Crítica de Cine

Mártires del perdón

Fotograma de la cinta con Ariane Ascaride, musa del director, en el centro.

Fotograma de la cinta con Ariane Ascaride, musa del director, en el centro.

A pesar de que aún le quedan algunos partidarios entre la crítica, Robert Guédiguian se nos cayó del carro hace ya unas cuantas películas, tal vez porque él sigue ahí donde estuvo siempre (en su mejor etapa con Marius y Jeannette, De todo corazón, Marie-Jo y sus dos amores), y nosotros empezamos a ensanchar las miras y a tomar aire más allá de la deriva algo cansina y perezosa de su discurso utópico, político y celebratorio de los placeres de la vida en comunidad con cada vez menos atención al lenguaje cinematográfico.

Una historia de locos viaja en el tiempo y recupera su preocupación por las raíces armenias que ya aparecía en Le voyage en Arménie (2006), aunque ahora haga especial hincapié en el germen de la diáspora y el trágico sentimiento de destierro derivado del genocidio a manos del ejército turco durante la Primera Guerra Mundial.

Como casi siempre en su cine, todo parece más interesante y estimulante sobre el papel: se trata aquí de un drama en dos tiempos que enlaza el surgimiento de la insurgencia terrorista armenia contra Turquía (con el atentado cometido por Sogjomon Tejlirian contra Talat Pashá, cerebro del aquel exterminio, y el posterior juicio absolutorio en el Berlín de 1921, el mejor tramo del filme), y las acciones terroristas internacionales con base en Beirut que asolaron de muertos varias capitales europeas en los años setenta y ochenta.

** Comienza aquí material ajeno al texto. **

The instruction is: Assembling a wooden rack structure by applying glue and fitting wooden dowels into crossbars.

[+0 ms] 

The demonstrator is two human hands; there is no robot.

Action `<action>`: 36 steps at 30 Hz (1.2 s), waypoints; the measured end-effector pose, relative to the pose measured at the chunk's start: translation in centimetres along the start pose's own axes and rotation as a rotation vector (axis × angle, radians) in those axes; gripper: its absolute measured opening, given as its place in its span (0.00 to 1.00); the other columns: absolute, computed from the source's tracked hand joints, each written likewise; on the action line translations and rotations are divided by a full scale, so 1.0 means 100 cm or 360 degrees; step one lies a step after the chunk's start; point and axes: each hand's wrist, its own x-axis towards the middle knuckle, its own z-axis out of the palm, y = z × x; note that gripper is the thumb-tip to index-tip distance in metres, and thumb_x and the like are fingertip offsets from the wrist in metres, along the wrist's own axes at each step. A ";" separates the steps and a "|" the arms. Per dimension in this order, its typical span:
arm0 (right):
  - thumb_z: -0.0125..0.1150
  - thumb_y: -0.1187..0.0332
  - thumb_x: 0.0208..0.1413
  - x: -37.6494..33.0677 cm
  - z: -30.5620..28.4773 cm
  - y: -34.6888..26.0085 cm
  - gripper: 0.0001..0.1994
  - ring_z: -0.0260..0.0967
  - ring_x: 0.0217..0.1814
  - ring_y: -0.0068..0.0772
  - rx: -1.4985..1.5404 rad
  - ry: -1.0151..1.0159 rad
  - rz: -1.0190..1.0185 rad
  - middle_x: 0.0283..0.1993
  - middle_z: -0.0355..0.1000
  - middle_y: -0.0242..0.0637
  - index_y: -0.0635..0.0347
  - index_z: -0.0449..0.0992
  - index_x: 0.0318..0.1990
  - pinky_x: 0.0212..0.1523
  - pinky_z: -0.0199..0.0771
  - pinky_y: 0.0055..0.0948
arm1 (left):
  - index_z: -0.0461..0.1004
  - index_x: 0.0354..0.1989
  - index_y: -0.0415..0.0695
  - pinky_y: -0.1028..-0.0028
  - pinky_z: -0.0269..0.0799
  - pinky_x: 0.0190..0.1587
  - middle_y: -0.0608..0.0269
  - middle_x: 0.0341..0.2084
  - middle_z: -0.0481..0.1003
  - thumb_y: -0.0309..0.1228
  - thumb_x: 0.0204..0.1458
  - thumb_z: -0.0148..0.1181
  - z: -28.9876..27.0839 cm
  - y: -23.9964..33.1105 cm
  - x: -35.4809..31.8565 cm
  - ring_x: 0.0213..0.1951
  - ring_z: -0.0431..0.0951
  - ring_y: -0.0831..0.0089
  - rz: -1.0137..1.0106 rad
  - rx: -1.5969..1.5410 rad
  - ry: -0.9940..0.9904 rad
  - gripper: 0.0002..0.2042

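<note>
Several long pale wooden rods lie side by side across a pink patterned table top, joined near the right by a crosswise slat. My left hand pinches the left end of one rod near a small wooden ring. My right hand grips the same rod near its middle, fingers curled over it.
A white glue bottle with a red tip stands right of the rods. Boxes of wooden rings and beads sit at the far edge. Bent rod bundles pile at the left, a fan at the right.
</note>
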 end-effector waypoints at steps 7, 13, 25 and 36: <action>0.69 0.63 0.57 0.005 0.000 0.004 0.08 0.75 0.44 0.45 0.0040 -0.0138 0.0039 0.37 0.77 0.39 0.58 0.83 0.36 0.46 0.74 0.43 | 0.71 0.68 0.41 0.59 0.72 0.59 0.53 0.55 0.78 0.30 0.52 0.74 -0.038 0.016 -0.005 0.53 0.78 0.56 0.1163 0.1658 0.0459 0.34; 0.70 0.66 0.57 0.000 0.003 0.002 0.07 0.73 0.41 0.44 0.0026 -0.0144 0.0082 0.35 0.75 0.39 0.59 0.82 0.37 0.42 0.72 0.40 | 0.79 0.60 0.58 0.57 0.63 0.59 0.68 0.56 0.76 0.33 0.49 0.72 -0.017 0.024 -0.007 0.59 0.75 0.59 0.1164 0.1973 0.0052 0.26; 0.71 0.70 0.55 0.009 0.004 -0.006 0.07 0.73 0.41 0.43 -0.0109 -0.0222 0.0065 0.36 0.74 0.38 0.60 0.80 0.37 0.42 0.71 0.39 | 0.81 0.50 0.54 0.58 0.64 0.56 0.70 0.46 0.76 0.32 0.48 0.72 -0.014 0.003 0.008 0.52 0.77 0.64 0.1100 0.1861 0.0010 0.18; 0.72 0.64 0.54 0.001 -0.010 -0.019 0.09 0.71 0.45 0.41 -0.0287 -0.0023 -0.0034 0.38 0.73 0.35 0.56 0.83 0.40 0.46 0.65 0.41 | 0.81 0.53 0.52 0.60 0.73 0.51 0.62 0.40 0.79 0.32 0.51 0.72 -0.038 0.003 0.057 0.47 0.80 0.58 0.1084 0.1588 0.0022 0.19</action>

A partir de las memorias del periodista español Juan Antonio Gurriarán, Guédiguian pone el foco en el seno de una familia de origen armenio en Francia escindida entre el hijo terrorista, los padres trabajadores y un joven víctima de uno de sus atentados, abriendo la trama en varios frentes por los que circulan las ideas del combate eterno contra la injusticia, la necesidad del terror (o el fin justifica los medios), los daños colaterales y la posibilidad del perdón, todo con un ojo puesto en la Historia (explicada a golpe de diálogo y disfraz) y otro en el seno de las tensiones familiares. El problema es la manera en que el marsellés ensambla y filma todos estos elementos, personajes, situaciones y localizaciones: una manera folletinesca, esquemática, discursiva, por momentos casi televisiva y con evidentes limitaciones de producción, que hacen de su película un constante boicot contra ella misma, su verosimilitud y sus ingenuas ideas políticas y antibelicistas.